Le leader parlementaire du Bloc québécois, Alain Therrien, a répliqué que son parti ne pouvait pas laisser les conservateurs bloquer ce projet de loi attendu par le milieu de la culture au Québec et partout au pays.

« L’attribution de temps pour accélérer les travaux, […] il faut que ça reste rarissime. Mais dans le cas du projet de loi C-10, on peut dire qu’il fallait procéder comme ça. […] Il se perd des millions de dollars chaque semaine où on doit discuter de ça. Le milieu culturel le demande, les Québécois le demandent ; le projet de loi doit être adopté avant la fin de la session », a-t-il dit.

Le ministre du Patrimoine canadien, Steven Guilbeault, s’est dit convaincu qu’en cinq heures, les membres du Comité permanent du patrimoine canadien auraient amplement de temps pour débattre de C-10.

Il n’en reste pas moins que le projet de loi devra faire l’objet d’un vote aux Communes, avant d’être envoyé au Sénat. Vu les courts délais, il est peu probable, voire impossible, qu’il soit adopté avant la levée des travaux parlementaires pour la période estivale, à la fin juin. Et si une campagne électorale devait avoir lieu à la fin de l’été ou cet automne, C-10 mourrait au feuilleton.

Réprimandes du président

Le gouvernement avait annoncé son intention d’imposer le bâillon pour accélérer l’étude de ce projet de loi la semaine dernière. Or, les conservateurs ont créé tant de chahut lors de la séance de vendredi que les libéraux ont été obligés de reporter le vote à lundi.

La nature hybride de la réunion de la Chambre a permis à des conservateurs de hurler, d’une voix très audible, derrière leurs écrans, remettant en question l’autorité de la députée libérale, Alexandra Mendès, qui présidait les débats. Et ils ont multiplié les appels au règlement et feint des problèmes techniques afin de retarder l’ordre du jour préétabli.

Lundi, le président de la Chambre des communes, Anthony Rota, a tenu à remettre les pendules à l’heure dans un discours d’une vingtaine de minutes.

M. Rota a tenu à rappeler que l’autorité de la présidence est sans appel et, citant un livre de règlements, qu’il est « inacceptable que l’intégrité et l’impartialité d’un président de séance soient mises en doute ». De plus, « les députés n’ont pas le droit absolu d’invoquer le règlement autant de fois qu’ils le souhaitent pendant aussi longtemps qu’ils le souhaitent », a-t-il ajouté.

« Le ton des débats s’est détérioré. Dans la dernière semaine, des deux côtés de la Chambre, on a ouvertement remis en doute les décisions de la présidence et des remarques désobligeantes ont été entendues », a-t-il déploré.

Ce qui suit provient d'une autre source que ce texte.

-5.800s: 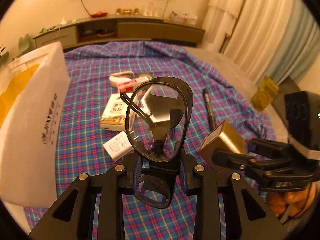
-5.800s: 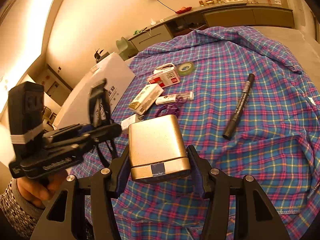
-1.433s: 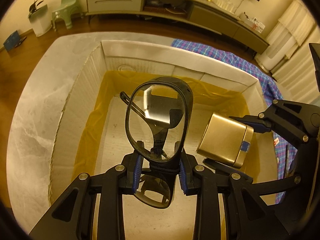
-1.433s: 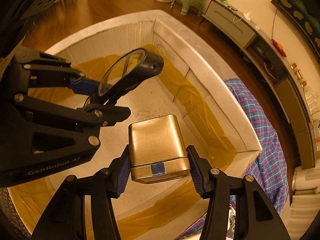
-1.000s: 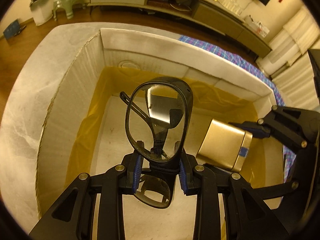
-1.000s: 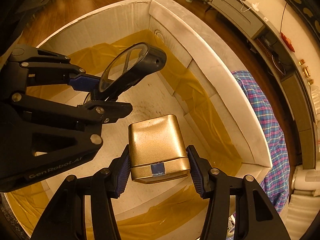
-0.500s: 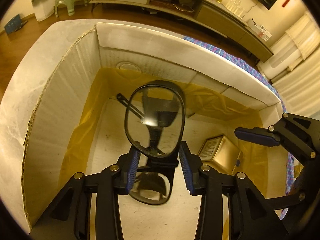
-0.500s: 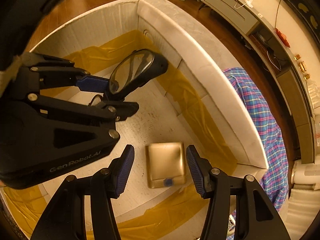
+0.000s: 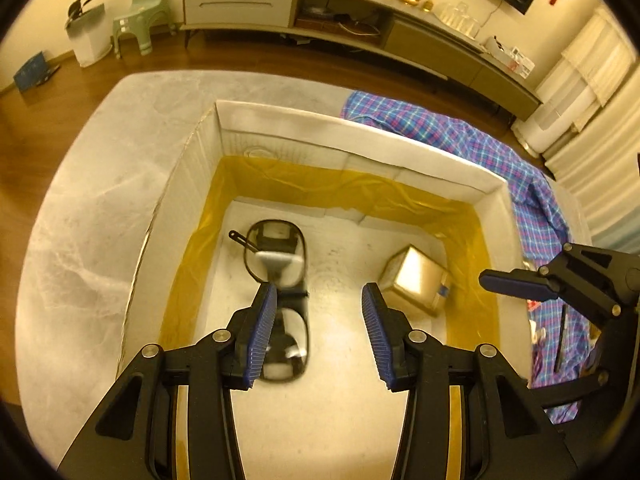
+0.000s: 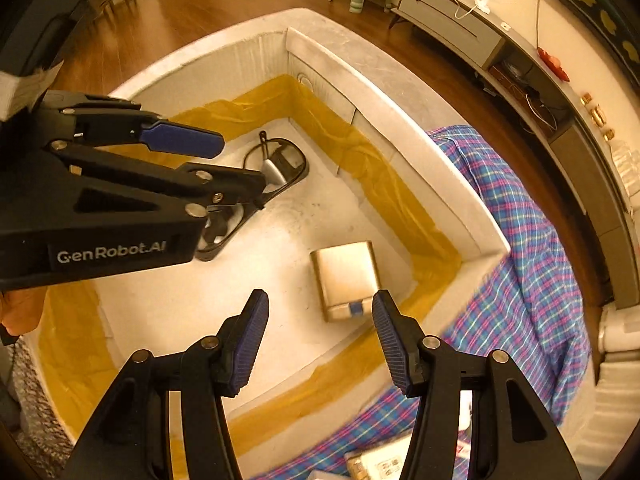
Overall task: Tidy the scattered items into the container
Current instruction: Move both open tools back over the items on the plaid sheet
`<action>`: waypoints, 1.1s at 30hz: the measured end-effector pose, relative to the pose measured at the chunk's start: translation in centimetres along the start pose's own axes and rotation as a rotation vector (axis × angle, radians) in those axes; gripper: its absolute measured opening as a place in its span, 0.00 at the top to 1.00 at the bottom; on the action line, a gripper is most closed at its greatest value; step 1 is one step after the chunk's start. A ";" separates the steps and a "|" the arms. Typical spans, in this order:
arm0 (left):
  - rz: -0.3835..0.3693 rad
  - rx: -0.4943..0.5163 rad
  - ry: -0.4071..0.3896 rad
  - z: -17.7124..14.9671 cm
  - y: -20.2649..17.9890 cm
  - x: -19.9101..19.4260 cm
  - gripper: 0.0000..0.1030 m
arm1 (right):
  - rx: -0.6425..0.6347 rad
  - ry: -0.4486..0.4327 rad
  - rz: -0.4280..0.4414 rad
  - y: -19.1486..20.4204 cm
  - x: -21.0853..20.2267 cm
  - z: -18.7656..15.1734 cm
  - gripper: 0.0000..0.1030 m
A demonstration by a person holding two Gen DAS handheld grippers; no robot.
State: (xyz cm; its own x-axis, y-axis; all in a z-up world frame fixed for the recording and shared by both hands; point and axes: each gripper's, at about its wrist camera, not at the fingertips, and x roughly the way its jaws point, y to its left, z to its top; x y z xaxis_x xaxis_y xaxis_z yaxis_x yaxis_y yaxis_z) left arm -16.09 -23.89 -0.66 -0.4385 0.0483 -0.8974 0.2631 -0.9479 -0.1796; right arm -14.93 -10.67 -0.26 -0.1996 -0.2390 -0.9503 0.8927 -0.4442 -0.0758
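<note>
"GenRobot.AI" on left gripper (image 10: 224, 160), other print unreadable

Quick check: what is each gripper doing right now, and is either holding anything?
Left gripper: jaws opening, empty; glasses lie in the box.
Right gripper: open, empty; gold tin lies below.

Each camera sits behind its own tongs, looking steeply down from close above; both views share the box (image 9: 360, 136) interior (image 10: 400, 92) beneath the tongs.
</note>
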 end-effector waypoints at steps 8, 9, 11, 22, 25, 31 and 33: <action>0.045 0.061 -0.039 -2.9 -2.5 -4.2 0.54 | 0.066 -0.095 0.061 -2.3 -0.8 0.4 0.46; 0.050 0.069 -0.046 -3.3 -2.9 -4.6 0.54 | 0.069 -0.108 0.067 -2.0 -1.4 0.0 0.46; 0.059 0.088 -0.064 -4.3 -3.7 -5.9 0.54 | 0.070 -0.135 0.071 -1.4 -2.5 -0.7 0.46; 0.079 0.159 -0.157 -8.3 -6.2 -11.5 0.54 | 0.041 -0.319 0.097 1.5 -9.3 -6.2 0.46; 0.072 0.181 -0.179 -9.6 -7.1 -12.7 0.54 | 0.042 -0.384 0.109 2.0 -10.7 -8.2 0.46; 0.042 0.233 -0.244 -13.0 -9.1 -15.0 0.54 | 0.055 -0.492 0.157 2.6 -12.5 -13.0 0.46; 0.017 0.253 -0.269 -14.3 -9.9 -15.6 0.54 | 0.061 -0.528 0.176 2.6 -13.0 -14.8 0.46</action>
State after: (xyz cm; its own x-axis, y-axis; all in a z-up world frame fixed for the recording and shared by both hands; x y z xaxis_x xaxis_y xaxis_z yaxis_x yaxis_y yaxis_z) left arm 0.40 -10.74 9.40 -0.6553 -0.0205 -0.7551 0.0663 -0.9973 -0.0306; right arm -4.02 4.06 7.41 -0.2387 -0.7076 -0.6651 0.9091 -0.4037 0.1032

« Je reconnais qu’il y a des moments où la tension est exacerbée et que les désaccords sont intenses. Toutefois, le mépris de nos règlements et de nos pratiques établies n’est pas seulement irrespectueux pour les personnes à qui on a confié le mandat de maintenir l’ordre et le décorum, c’est également irrespectueux à l’égard de la Chambre dans son ensemble », a-t-il ajouté.

La députée Harder s’excuse

Une élue conservatrice de l’Alberta, qui avait dit que les artistes, notamment ceux du Québec, qui souhaitent l’implantation de C-10, sont « dépassés » et ne peuvent vivre de leur art, a présenté ses excuses. Rachael Harder avait tenu ces propos dans une récente entrevue accordée au « Lethbridge Herald », un journal local de sa circonscription.

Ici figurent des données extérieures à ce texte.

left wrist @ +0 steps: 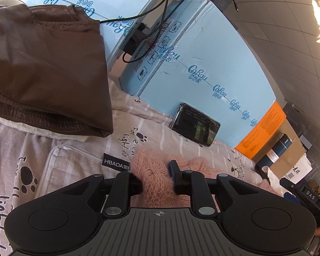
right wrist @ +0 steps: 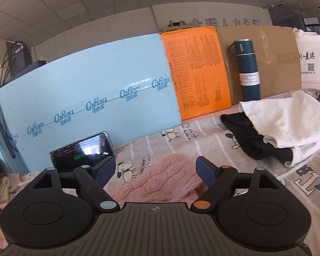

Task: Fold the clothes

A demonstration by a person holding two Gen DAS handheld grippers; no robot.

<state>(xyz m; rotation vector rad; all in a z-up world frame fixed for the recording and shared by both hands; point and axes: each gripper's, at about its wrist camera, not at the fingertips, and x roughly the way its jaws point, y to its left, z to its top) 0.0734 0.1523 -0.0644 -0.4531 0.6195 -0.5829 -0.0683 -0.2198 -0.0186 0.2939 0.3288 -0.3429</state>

« La semaine dernière, j’ai mal choisi mes mots en parlant de quelques artistes du Québec. Ici, au Canada, tous les artistes enrichissent notre pays et les conservateurs plaideront toujours pour des règles du jeu équitables. Je présente mes excuses pour mes commentaires », a écrit Mme Harder, une unilingue anglophone, dans un gazouillis en français seulement.

Cette courte déclaration a été jugée insuffisante par le Bloc québécois et le ministre du Patrimoine canadien, qui sont tous deux revenus là-dessus pendant la période de questions.

« Des excuses timides sur Twitter quand on a insulté des milliers d’artistes au Québec et partout au Canada, ça ne suffit pas », a critiqué le bloquiste Martin Champoux. « Les commentaires de la députée de Lethbridge sont inacceptables, elle doit s’excuser en cette Chambre et le chef de l’opposition officielle doit également s’excuser », a renchéri le ministre Guilbeault.

Le Parti conservateur n’a pas voulu faire d’autres commentaires à ce sujet, insistant plutôt sur le fait que bloquistes et libéraux se sont alliés lundi pour imposer un bâillon.